Planning to breed your dog? The puppies sure are cute, but are you really prepared? There's more involved with raising a litter than you could ever possibly imagine! Here's a pre-breeding checklist:

  • Test both parents for genetic and hereditary diseases and good temperament.
    Why? Most major health problems in dogs can be prevented by breeding only healthy dogs. By having the parents tested for hip dysplasia, genetic heart, thyroid, or liver conditions, and numerous other problems, you can avoid passing these painful and debilitating problems on to the next generation of puppies. The same goes for temperament. Breeding a dog without making sure it is free from genetic conditions is selfish and irresponsible. If you're going to do it, do it right.

  • Obtain Your Championship
    Responsible breeders only breed dogs that when paired together will improve upon the breed. Before you consider breeding your dog, it's important to make sure he or she meets the breed standard - that is, your dog's proportions, features and general appearance are what they should be.
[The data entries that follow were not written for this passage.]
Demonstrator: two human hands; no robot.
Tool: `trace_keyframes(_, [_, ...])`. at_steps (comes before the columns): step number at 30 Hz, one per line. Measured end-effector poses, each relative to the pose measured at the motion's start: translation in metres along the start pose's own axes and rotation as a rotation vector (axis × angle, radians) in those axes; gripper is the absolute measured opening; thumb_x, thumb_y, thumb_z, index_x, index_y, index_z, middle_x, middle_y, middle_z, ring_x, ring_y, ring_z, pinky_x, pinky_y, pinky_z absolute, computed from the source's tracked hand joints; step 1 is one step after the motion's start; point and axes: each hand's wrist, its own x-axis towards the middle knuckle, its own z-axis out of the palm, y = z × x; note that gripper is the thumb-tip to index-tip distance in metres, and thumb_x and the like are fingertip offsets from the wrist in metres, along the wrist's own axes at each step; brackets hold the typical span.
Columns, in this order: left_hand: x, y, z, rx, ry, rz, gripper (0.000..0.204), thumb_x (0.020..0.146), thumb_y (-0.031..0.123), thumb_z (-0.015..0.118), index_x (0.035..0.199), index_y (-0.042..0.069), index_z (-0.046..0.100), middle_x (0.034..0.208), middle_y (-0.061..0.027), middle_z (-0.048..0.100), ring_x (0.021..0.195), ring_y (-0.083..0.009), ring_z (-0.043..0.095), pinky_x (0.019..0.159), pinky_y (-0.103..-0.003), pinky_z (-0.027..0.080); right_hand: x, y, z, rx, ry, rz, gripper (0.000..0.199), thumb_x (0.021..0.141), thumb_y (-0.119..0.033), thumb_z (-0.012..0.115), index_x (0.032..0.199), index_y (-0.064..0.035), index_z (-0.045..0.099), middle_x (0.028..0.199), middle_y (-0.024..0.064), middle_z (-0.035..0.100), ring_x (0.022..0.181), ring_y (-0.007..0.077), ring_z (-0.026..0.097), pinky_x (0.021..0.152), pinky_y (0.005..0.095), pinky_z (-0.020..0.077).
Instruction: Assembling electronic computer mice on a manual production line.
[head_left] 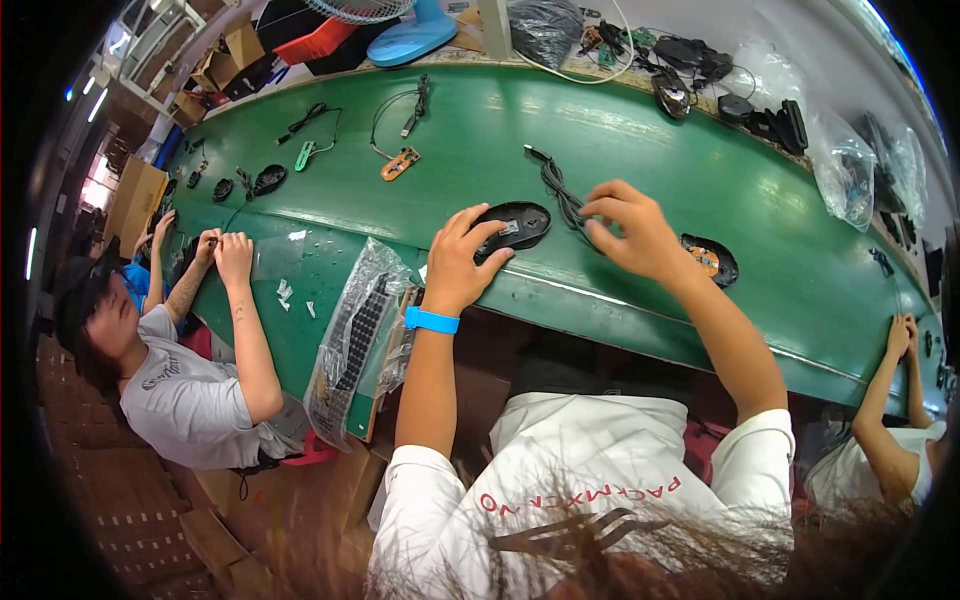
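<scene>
Head view | left hand (455, 265) fingers spread, pressing black mouse (513, 224) on green belt (640, 150) | right hand (630, 228) pinching its cable (556, 183), just right of mouse | risk: tugging cable could drag mouse from under left fingers, or knock open mouse base (712, 260) beside right wrist

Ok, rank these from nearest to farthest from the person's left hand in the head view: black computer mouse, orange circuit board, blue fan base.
1. Black computer mouse: under the left hand's fingertips.
2. Orange circuit board: farther up the green belt, to the left.
3. Blue fan base: beyond the belt's far edge.
</scene>
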Motion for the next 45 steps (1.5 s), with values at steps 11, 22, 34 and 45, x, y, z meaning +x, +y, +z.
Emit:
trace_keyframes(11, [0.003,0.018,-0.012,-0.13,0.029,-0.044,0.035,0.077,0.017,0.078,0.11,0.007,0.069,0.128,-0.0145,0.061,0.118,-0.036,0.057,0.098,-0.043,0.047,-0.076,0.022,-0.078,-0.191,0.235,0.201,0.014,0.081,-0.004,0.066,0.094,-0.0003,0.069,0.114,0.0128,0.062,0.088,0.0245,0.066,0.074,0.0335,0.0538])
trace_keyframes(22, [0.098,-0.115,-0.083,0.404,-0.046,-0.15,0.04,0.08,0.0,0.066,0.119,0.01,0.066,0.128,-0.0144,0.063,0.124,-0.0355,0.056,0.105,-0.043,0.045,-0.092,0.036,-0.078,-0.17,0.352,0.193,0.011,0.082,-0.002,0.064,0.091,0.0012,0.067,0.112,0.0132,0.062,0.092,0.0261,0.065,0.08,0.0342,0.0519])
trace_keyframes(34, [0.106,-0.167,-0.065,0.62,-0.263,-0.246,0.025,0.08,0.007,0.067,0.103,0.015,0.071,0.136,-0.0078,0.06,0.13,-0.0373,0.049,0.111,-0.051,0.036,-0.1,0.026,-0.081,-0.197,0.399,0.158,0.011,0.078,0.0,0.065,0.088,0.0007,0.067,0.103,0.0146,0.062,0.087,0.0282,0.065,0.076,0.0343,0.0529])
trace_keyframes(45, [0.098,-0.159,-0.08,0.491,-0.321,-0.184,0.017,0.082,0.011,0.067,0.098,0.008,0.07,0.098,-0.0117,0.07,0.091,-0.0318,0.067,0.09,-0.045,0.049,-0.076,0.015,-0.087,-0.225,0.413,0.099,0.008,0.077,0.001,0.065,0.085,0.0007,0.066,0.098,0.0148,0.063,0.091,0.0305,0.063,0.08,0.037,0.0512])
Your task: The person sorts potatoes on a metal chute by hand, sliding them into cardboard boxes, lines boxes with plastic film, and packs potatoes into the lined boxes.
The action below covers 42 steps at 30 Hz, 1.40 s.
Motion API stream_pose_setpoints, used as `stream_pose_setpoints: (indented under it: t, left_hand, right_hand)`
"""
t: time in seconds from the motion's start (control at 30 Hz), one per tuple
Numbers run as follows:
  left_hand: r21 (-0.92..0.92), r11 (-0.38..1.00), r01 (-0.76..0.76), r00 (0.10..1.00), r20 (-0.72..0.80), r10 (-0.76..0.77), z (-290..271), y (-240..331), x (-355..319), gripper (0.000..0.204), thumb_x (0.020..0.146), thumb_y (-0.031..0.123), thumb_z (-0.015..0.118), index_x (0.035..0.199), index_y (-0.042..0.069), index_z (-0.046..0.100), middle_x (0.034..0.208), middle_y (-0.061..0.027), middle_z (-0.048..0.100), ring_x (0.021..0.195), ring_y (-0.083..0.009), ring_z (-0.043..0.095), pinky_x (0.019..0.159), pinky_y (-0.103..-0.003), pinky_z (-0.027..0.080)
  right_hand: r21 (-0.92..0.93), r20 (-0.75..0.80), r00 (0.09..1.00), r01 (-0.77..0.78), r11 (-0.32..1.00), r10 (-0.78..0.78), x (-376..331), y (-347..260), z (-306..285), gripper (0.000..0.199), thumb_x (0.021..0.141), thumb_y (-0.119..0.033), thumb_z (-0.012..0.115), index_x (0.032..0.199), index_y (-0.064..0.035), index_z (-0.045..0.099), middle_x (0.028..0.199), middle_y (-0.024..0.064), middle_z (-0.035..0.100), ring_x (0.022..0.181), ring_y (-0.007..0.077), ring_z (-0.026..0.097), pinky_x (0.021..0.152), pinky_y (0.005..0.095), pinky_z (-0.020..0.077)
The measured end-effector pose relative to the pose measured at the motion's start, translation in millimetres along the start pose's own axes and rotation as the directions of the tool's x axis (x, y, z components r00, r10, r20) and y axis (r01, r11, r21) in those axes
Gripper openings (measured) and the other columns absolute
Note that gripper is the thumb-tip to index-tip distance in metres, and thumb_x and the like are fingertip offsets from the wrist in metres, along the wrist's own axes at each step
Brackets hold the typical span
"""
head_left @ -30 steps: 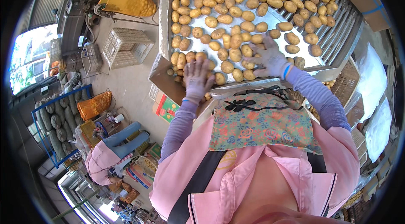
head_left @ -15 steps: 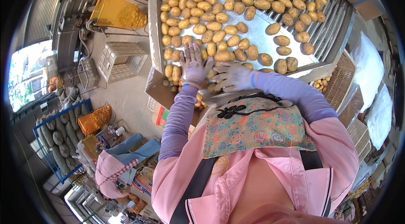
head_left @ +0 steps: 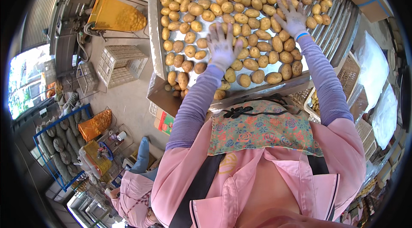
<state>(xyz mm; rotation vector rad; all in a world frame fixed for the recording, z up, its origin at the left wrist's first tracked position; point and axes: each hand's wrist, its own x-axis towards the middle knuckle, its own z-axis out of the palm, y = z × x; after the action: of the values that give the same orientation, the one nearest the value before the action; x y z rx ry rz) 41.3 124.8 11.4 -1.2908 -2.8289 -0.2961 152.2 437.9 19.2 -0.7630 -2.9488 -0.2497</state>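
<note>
A pale plastic crate point(head_left: 112, 65) stands on the floor point(head_left: 131, 103) at left. The person's left hand point(head_left: 222, 50) lies palm down, fingers slightly spread, over potatoes point(head_left: 277, 44) strewn across the metal surface point(head_left: 305, 64). Farther right, the right hand point(head_left: 294, 21), fingers splayed wide, covers potatoes near metal rollers point(head_left: 340, 30).

Potatoes point(head_left: 253, 23) crowd the tray point(head_left: 155, 34), leaving passage open above them.

**Pink Shirt, Purple Sleeves, Flowered Bib**

We wear a pink shirt point(head_left: 347, 155), its dark-edged collar point(head_left: 315, 193) at six o'clock from our green flowered bib point(head_left: 266, 129). A black knot point(head_left: 237, 112) sits at ten, black straps point(head_left: 199, 185) at eight and four. Striped purple sleeves point(head_left: 195, 105) cover our forearms; a blue band point(head_left: 302, 35) rings our right hand's point(head_left: 294, 21) wrist.
</note>
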Motion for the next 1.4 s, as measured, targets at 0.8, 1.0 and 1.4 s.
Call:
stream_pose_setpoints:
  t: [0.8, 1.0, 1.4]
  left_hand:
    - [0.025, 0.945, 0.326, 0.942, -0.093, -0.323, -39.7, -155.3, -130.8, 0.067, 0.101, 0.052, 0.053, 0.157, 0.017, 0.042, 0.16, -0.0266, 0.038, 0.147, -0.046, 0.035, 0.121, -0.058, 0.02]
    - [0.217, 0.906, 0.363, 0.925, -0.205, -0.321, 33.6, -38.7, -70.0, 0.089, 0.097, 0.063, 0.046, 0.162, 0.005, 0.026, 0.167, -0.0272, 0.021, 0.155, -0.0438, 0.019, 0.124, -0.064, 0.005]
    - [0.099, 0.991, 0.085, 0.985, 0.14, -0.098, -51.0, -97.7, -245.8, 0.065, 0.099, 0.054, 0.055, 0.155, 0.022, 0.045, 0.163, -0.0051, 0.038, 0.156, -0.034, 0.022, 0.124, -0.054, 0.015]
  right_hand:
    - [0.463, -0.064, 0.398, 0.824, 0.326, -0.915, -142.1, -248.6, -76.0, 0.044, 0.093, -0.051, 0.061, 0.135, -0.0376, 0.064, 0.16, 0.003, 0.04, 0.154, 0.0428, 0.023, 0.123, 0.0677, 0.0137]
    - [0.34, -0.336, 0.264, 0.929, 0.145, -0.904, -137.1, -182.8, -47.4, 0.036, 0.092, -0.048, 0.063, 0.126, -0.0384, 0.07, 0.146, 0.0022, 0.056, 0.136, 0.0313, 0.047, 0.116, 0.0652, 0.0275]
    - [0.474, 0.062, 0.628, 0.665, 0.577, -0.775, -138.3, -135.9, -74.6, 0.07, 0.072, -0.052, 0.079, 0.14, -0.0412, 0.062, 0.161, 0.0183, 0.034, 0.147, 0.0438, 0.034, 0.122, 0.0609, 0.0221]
Showing your dog in AKC/UKC conformation shows gives an opportunity for experienced third parties to give feedback on your dog.

  • Save up at least $1000 to invest in vet bills in case of an emergency.
    It's not uncommon for a female to require a c-section, ultrasound, or other emergency procedures, and they're expensive! Not to mention, if any of the puppies are born with problems, they'll need to be hospitalized. $$$!

  • Be prepared for your new full-time job raising a litter, and spending hundreds or thousands of dollars to raise the puppies.
    Yikes. Puppies are a lot of work, especially in mass quantities! You need to be dedicated to spending the time and money it takes to raise them properly if you're going to do it. Quality formula, food, vet checks, toys and shots are expensive.

  • Be prepared to help the newborns feed, urinate and defecate if the mom can't or won't, or if she dies.
    Newborn puppies can't potty on their own - they need help. If mom won't do it, you'll have to help them. In cases of large litters, you'll probably have to help out anyways - mom will have a hard time keeping track of the pups she's groomed and fed.

  • Get ready to scoop a ton of puppy poop from inside your house every day!
    No, they can't be kept outside. Too many diseases and germs, and they need to be kept at a constant cozy temperature. Not to mention socialization (being around the family) is incredibly important.

  • Be prepared to take the time to properly socialize the puppies and to interview prospective buyers to make sure they will take proper care of the puppy.
    Each puppy needs individual attention every day - this takes a considerable amount of time, especially with large litters. And after you've put so much time, energy and love into these little creatures, you'll want to make sure they all get the best homes. Interviewing buyers is a time consuming, and sometimes scary, experience.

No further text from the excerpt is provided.